Poster
in
Workshop: NeurIPS 2024 Workshop: Machine Learning and the Physical Sciences
DiffLense: A Conditional Diffusion Model for Super-Resolution of Gravitational Lensing Data
Pranath Reddy Kumbam · Michael Toomey · Hanna Parul · Sergei Gleyzer
Gravitational lensing data is frequently collected at low resolution due to instrumental limitations and observing conditions. Machine learning-based super-resolution techniques offer a method to enhance the resolution of these images, enabling more precise measurements of lensing effects and a better understanding of the matter distribution in the lensing system.
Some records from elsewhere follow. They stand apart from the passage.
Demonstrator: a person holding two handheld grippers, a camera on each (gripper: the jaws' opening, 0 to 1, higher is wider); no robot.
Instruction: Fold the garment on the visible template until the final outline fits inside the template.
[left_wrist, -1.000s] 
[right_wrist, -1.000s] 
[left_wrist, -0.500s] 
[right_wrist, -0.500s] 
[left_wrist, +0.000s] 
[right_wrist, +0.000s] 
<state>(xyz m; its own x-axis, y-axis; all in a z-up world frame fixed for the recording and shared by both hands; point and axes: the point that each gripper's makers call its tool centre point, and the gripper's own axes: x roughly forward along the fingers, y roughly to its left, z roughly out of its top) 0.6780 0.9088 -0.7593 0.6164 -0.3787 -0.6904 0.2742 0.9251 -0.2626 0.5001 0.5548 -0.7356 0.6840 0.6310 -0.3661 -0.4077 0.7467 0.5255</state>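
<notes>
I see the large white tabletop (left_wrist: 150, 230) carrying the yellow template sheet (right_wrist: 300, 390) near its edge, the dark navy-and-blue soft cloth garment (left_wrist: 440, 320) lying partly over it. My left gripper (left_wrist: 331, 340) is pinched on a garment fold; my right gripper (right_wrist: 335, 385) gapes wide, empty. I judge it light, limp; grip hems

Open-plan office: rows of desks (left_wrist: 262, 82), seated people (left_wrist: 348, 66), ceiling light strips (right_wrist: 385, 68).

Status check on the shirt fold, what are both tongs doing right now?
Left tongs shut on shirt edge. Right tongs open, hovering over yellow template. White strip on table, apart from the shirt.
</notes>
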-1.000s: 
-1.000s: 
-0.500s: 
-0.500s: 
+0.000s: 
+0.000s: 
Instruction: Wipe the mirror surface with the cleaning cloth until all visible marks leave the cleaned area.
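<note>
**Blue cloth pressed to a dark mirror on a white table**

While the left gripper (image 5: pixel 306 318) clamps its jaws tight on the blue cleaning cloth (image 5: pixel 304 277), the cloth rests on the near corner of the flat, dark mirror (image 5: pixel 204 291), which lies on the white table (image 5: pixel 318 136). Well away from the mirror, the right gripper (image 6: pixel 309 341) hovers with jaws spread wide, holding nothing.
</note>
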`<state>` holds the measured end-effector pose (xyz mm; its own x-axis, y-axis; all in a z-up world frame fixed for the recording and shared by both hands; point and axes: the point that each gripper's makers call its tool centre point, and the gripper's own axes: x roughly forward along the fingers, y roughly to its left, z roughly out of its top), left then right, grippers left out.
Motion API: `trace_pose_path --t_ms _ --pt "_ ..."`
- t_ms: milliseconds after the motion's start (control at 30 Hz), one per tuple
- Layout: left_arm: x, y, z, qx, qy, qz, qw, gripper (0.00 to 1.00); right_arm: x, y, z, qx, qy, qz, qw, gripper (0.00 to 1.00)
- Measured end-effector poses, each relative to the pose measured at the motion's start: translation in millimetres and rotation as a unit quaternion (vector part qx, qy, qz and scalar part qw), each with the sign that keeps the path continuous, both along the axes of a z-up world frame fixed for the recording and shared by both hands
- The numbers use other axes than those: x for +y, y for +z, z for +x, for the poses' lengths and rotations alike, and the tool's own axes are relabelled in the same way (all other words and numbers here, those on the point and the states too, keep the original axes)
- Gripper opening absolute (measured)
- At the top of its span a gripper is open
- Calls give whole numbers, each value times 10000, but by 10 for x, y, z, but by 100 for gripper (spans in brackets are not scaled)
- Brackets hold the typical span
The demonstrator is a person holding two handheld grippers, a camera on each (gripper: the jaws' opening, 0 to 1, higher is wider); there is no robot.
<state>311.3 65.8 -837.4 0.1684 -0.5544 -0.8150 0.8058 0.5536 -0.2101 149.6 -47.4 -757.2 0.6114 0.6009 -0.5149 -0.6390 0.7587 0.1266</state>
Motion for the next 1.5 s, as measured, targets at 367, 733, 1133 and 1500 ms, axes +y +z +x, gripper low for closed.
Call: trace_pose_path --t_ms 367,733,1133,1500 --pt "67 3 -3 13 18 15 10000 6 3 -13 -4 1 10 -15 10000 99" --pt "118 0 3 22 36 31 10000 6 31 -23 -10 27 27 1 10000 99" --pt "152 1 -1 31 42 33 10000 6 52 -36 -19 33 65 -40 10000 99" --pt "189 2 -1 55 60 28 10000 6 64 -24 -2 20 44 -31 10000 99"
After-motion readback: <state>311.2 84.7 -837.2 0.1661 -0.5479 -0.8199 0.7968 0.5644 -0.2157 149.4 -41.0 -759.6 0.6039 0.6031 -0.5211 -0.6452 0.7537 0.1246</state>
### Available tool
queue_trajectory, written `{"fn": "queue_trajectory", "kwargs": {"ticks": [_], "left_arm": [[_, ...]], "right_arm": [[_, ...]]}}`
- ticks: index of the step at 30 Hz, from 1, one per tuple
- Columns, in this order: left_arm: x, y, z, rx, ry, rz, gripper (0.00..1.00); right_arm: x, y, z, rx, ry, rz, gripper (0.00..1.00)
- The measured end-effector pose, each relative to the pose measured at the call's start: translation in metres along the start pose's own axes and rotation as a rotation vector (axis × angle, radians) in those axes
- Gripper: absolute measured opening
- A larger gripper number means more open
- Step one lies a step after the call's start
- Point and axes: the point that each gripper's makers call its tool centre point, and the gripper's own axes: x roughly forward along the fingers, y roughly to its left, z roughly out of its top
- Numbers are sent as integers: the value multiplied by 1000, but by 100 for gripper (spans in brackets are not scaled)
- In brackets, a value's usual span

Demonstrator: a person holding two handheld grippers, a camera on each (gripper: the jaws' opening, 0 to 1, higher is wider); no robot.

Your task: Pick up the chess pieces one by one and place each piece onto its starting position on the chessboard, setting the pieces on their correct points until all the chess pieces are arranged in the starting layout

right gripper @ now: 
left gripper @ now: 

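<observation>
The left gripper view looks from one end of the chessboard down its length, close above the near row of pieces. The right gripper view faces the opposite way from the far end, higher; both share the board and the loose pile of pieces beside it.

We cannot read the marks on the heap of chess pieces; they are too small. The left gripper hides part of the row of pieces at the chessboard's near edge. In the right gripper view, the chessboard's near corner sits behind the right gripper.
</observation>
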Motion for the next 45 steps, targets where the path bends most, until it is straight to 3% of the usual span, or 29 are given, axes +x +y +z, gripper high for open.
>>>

In this work, we introduce DiffLense, a novel super-resolution pipeline based on a conditional diffusion model specifically designed to enhance the resolution of gravitational lensing images obtained from the Hyper Suprime-Cam Subaru Strategic Program (HSC-SSP). The diffusion model, trained to generate Hubble Space Telescope (HST) data, is conditioned on HSC data pre-processed with denoising techniques and thresholding to significantly reduce noise and background interference. This process leads to a more distinct and less overlapping conditional distribution during the model's training phase. We demonstrate that DiffLense outperforms existing state-of-the-art single-image super-resolution techniques, particularly in retaining the fine details necessary for astrophysical analyses.